ABOUT THIS TASK: Starting at the top of the data and ending with the line that holds "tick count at", transcribe each line exactly; include both ends.

START RAW DATA

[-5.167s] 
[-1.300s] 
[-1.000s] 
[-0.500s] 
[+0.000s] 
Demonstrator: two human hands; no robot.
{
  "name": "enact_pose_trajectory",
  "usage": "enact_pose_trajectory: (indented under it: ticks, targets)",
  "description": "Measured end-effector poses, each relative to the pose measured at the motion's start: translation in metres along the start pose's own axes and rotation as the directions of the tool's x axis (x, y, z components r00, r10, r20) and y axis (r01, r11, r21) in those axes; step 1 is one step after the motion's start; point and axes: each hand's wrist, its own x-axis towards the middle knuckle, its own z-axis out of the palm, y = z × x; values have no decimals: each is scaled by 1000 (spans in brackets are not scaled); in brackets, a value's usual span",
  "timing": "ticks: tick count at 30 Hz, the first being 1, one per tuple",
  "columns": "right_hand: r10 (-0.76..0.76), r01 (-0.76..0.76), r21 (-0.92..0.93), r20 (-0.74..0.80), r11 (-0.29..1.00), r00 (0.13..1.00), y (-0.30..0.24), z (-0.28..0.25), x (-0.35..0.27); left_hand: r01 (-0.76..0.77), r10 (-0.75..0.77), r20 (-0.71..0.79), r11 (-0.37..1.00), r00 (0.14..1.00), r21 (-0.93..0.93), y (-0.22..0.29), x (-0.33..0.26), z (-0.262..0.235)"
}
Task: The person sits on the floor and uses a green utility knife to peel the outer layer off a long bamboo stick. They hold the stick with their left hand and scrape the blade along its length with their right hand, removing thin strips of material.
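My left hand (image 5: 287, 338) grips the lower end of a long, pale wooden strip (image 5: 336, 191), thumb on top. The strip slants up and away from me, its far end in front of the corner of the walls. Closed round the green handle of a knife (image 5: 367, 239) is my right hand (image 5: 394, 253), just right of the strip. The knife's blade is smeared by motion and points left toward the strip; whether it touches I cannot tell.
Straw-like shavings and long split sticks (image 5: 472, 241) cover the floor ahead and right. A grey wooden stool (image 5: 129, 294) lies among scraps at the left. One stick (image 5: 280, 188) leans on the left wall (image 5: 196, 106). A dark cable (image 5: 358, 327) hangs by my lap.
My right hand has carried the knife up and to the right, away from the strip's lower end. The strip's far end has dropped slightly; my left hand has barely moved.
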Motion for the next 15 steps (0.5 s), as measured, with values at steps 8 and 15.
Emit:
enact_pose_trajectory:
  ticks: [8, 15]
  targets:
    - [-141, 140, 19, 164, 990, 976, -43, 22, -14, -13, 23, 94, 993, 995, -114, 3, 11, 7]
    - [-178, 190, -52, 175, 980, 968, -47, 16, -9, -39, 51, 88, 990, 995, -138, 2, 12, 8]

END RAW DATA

THE ANSWER:
[-5.167s] 
[-1.300s] 
[-1.000s] 
[-0.500s] 
[+0.000s] 
Demonstrator: two human hands; no robot.
{
  "name": "enact_pose_trajectory",
  "usage": "enact_pose_trajectory: (indented under it: ticks, targets)",
  "description": "Measured end-effector poses, each relative to the pose measured at the motion's start: translation in metres along the start pose's own axes and rotation as the directions of the tool's x axis (x, y, z components r00, r10, r20) and y axis (r01, r11, r21) in those axes; step 1 is one step after the motion's start; point and axes: each hand's wrist, its own x-axis towards the middle knuckle, its own z-axis out of the palm, y = z × x; values have no decimals: each is scaled by 1000 (spans in brackets are not scaled); in brackets, a value's usual span",
  "timing": "ticks: tick count at 30 Hz, the first being 1, one per tuple",

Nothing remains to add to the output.